What is the number of lines in the listing that contain "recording"? Give that number only.

-----

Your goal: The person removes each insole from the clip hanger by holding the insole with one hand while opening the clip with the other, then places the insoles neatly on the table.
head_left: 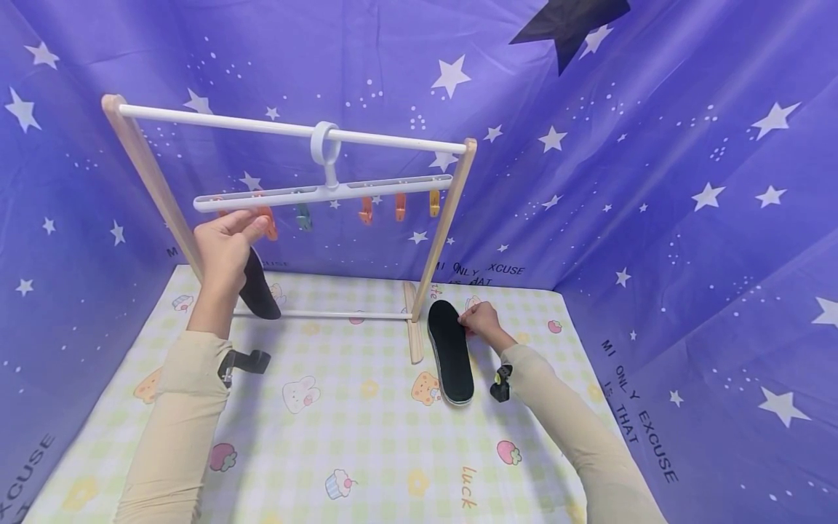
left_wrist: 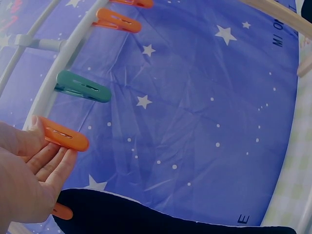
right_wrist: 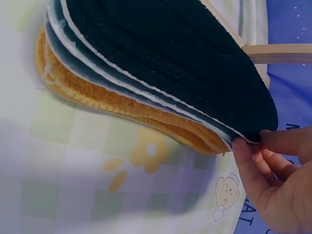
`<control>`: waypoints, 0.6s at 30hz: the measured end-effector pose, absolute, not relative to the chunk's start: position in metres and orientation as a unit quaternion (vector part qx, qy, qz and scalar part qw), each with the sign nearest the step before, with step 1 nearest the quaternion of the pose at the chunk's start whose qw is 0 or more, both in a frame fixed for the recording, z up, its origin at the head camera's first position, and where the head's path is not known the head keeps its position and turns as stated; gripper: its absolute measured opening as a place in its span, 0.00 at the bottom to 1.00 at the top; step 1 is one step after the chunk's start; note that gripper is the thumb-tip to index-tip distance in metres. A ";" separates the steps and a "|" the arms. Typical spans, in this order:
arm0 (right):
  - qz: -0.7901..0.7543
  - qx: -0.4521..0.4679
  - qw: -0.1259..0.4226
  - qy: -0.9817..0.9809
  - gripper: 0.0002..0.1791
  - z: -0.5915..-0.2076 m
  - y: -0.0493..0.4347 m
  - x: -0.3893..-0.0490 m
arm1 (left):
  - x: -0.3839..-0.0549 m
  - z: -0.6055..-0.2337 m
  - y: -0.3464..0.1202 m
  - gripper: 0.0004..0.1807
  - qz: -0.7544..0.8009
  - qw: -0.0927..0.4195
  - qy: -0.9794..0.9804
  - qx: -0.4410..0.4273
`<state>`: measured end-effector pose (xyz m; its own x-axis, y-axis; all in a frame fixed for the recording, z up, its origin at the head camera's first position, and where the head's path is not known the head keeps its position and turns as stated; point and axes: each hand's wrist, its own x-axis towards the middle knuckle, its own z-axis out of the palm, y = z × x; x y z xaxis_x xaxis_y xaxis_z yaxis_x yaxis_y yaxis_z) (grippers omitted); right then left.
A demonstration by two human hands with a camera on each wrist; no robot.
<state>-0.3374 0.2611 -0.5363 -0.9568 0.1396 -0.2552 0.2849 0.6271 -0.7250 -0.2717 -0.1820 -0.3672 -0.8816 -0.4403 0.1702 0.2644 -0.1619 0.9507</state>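
My left hand (head_left: 225,244) is raised at the left end of the white hanger (head_left: 366,191). In the left wrist view its thumb and fingers pinch an orange clip (left_wrist: 66,135). Below that hand hangs a black insole (head_left: 260,295), with another orange clip (left_wrist: 62,211) at its upper end. At the right, my right hand (head_left: 481,320) pinches the far end of a black insole (head_left: 450,356). This insole tops a stack on the table; the right wrist view shows pale-edged layers and fuzzy yellow insoles (right_wrist: 107,97) underneath.
The hanger hooks over the top bar of a wooden rack (head_left: 441,233). A green clip (head_left: 304,217), orange clips (head_left: 401,207) and a yellow clip (head_left: 434,204) line the hanger. The rack's foot (head_left: 414,327) stands just left of the stack. A starry purple curtain (head_left: 628,182) surrounds the checked tablecloth (head_left: 373,451).
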 end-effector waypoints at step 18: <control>-0.401 0.116 0.076 0.906 0.04 -0.540 0.261 -0.338 | -0.273 -0.368 -0.182 0.10 -0.757 0.235 -0.605 0.069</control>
<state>-0.3379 0.2606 -0.5402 -0.9616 0.1484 -0.2308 0.2706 0.6524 -0.7079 -0.2725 -0.1817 -0.3682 -0.8798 -0.4398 0.1803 0.2728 -0.1564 0.9493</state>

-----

#### The answer:
2